Suppose someone from a certain ethnic group wants to buy a house in my neighborhood. Most of us are without prejudice. But a few neighbors start a campaign vilifying that ethnic group and telling the rest of us that our new neighbor will cause property values to drop. They picket. Indeed, they are so adamant that they put their own homes up for sale and, as a result, property values do drop. I’ve described a case of harm-by-definition. It’s real harm, but it seems to me to be a fundamentally different harm from, say, the harm caused by a neighbor who is noisy, messy, etc.
I believe it would be good for the folks running this site to do an article on the GMO feeding studies. My hunch is that this is where a lot of the cries for “purity” of seed comes from. It is a consumer demand based on a belief that GMOs cause food to be less healthy do to unwanted phenotypic effects. A large segment of the organic consumer market is paying price premiums for health reasons, such as avoidance of pesticide residue and nutritional density.
Already the organic corn market is running with GMO seed contamination (though some are trying to recreate pure lines). Might be interesting to get the viewpoint of these folks too.
c_radar – I guess I’m still missing something. I’m having a hard time appreciating the financial distinction between harm created solely by definition or harm caused by some other source. If both result in an agent suffering economically, how am I to be influenced by the difference?
We can address each type of harm – and perhaps this is where its important – we might address the harm-by-definition by changing the definition, whereas harm from another cause is addressed by taking some other action?
Well Clem, I guess the difference is not one of finances but one of deciding what is justice.
In my analogy about the ethnic prejudice, the proposed way of avoiding the harm was to prevent the innocent new homeowner from moving into the neighborhood. I assume that you would agree that this would be wrong, even though it would indeed have prevented the harm. But if the new neighbor was despised because he was a gangster, a terrorist, or in some other way really awful, a solution based on keeping him away would not provoke the same feelings of injustice.
Clem, c_rader,
‘Harm by definition’ when it comes to phenotypically irrelevant outcrossing to organic crops is only half of the odd picture. The other half is that the ‘harm’ to the organic farmers is self-inflicted. They themselves impose upon themselves the definition of organic farming which establishes the scope of their alleged victimhood. Neither law nor ethics supports the claim that others should be responsible for freely-chosen self-inflicted wounds.

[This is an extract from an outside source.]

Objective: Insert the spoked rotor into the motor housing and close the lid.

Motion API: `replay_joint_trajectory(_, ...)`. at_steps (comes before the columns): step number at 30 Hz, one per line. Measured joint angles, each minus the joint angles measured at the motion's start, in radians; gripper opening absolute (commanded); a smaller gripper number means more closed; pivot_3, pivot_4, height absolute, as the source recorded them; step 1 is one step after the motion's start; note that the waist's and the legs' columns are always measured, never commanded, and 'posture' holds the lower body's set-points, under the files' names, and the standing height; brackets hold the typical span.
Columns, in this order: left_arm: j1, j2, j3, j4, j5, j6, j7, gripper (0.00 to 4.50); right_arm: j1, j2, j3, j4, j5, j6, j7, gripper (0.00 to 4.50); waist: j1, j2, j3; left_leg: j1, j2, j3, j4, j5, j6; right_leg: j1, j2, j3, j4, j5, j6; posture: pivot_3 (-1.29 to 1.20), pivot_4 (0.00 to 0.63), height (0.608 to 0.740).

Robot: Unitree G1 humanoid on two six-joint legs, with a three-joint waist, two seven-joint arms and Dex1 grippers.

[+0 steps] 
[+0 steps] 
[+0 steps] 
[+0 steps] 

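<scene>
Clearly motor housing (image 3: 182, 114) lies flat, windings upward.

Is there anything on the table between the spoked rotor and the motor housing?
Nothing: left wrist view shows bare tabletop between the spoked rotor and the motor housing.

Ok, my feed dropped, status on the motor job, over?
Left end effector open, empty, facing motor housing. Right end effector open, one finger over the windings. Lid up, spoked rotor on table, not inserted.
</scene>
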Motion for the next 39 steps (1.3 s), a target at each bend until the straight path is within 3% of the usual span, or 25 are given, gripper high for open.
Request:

“The quibble I have with Karl’s comment above is that identity preservation does occur in the natural world – but it doesn’t happen all the time.”
Can you provide an example? I’m not clear here on what people are calling IP.
I’m sure someone has a better definition but I’d say that an identity preserved trait is a trait that defines a line or a brand that can be easily changed by “contaminating” genetic material. I’d guess that most IPTs (is that an ok abbreviation? IP is intellectual property) are recessive, then – or at least subject to a sort of dominance- traits that can be “messed up” with just a single allele (or action, I suppose, in the case of seedless mandarins).
There’s lots of desirable recessive traits out there. Sweet corn sweetness is definitely one, as OrchidGrownMan describes below. Sugar beet color is an IPT (white vs the dominant red). Recessive flower color in commercial flowers… lots more. I think I agree with Eric here. IPTs might not be quite as old as breeding but I bet it’s close.
It seems so obvious – why do people have a hard time understanding that gene flow isn’t just about GMOs? Maybe they need to try to grow sweet corn, popcorn, and flour corn and see how it turns out.
That’s a good point, although sometimes I wonder if it would actually do much good to spend more time on the science (just look at fervent anti-vaccine people who refuse to face science).
We are set up to have a whole lot of stuff about feeding studies and other safety studies here: https://biofortified.org/genera/ but unfortunately as grad students we don’t have much time. Want to help? 🙂
Not quite. The definitions aren’t defined by all organic farmers, I think. Just the zealots. But then everyone has to comply.
Not to muddy the waters, but the true zealots will have nothing to do with so-called “organic” regulations and certification schemes on the grounds that megabusiness has already captured those schemes and messed them up.
Eric:
This may have been a fair accusation several years ago, but it fails the current situation. The USDA has promulgated an Organic standard. If you want to market a product with the USDA organic label you have to meet many criteria and submit your operations to frequent audits to maintain your certification. Note also that organic standards are different between nations which will impact a producer who would choose to export her production – but that’s a matter for another discussion.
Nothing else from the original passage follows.